● **Task to carry out**
In the listing below, find the line with "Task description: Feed", then repeat exactly every line from the top through that one.

● **Stored data**

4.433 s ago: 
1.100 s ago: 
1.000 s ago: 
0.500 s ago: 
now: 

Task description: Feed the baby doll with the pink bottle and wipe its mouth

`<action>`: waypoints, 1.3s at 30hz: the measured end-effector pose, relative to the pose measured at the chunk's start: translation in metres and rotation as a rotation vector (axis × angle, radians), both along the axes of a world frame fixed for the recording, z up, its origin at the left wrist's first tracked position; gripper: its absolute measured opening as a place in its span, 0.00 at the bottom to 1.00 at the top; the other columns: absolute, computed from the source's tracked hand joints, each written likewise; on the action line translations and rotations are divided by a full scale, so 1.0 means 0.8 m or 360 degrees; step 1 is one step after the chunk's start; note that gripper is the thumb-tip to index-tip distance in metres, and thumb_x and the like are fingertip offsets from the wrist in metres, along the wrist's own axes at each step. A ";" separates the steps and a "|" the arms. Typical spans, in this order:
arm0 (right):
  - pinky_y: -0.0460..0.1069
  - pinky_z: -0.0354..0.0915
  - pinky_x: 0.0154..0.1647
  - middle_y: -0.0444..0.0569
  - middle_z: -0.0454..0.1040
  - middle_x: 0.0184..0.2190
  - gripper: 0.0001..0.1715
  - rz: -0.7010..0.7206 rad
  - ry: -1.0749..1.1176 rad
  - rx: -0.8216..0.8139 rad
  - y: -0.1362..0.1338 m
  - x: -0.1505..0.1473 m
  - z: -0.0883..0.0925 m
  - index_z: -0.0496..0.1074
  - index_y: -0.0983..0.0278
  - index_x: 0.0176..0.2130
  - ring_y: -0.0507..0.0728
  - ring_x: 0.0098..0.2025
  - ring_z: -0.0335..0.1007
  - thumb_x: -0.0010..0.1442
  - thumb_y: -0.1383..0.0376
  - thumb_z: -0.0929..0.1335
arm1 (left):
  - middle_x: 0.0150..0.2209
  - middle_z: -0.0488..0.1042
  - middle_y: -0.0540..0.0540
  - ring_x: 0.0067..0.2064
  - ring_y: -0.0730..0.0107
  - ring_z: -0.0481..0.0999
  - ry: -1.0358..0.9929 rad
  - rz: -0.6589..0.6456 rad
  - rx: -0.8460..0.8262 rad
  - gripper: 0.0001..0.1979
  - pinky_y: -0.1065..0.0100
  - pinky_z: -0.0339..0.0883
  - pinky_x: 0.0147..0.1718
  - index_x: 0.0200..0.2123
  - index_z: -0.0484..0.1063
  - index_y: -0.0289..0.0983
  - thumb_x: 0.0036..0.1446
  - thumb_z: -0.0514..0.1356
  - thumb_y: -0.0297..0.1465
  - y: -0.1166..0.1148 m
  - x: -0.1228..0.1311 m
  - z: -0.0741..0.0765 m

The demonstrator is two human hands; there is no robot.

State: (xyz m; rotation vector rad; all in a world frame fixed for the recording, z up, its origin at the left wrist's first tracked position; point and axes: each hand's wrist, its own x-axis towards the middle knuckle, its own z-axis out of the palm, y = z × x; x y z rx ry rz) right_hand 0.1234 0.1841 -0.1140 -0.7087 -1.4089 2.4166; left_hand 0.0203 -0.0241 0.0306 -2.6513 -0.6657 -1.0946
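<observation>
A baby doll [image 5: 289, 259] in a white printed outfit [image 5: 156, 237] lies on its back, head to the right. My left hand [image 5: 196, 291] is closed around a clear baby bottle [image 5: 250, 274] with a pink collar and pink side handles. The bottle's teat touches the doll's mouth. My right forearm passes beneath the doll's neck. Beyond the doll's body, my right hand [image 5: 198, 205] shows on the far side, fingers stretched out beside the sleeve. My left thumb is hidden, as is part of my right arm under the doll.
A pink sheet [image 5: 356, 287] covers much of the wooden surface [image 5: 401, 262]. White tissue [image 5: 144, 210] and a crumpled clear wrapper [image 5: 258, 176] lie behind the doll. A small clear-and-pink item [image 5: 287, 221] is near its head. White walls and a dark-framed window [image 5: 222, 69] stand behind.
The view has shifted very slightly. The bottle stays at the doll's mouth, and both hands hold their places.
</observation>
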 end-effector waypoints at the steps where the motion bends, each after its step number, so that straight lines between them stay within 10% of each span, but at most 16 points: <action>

● **Exercise response**
4.433 s ago: 
1.100 s ago: 
1.000 s ago: 
0.500 s ago: 
now: 

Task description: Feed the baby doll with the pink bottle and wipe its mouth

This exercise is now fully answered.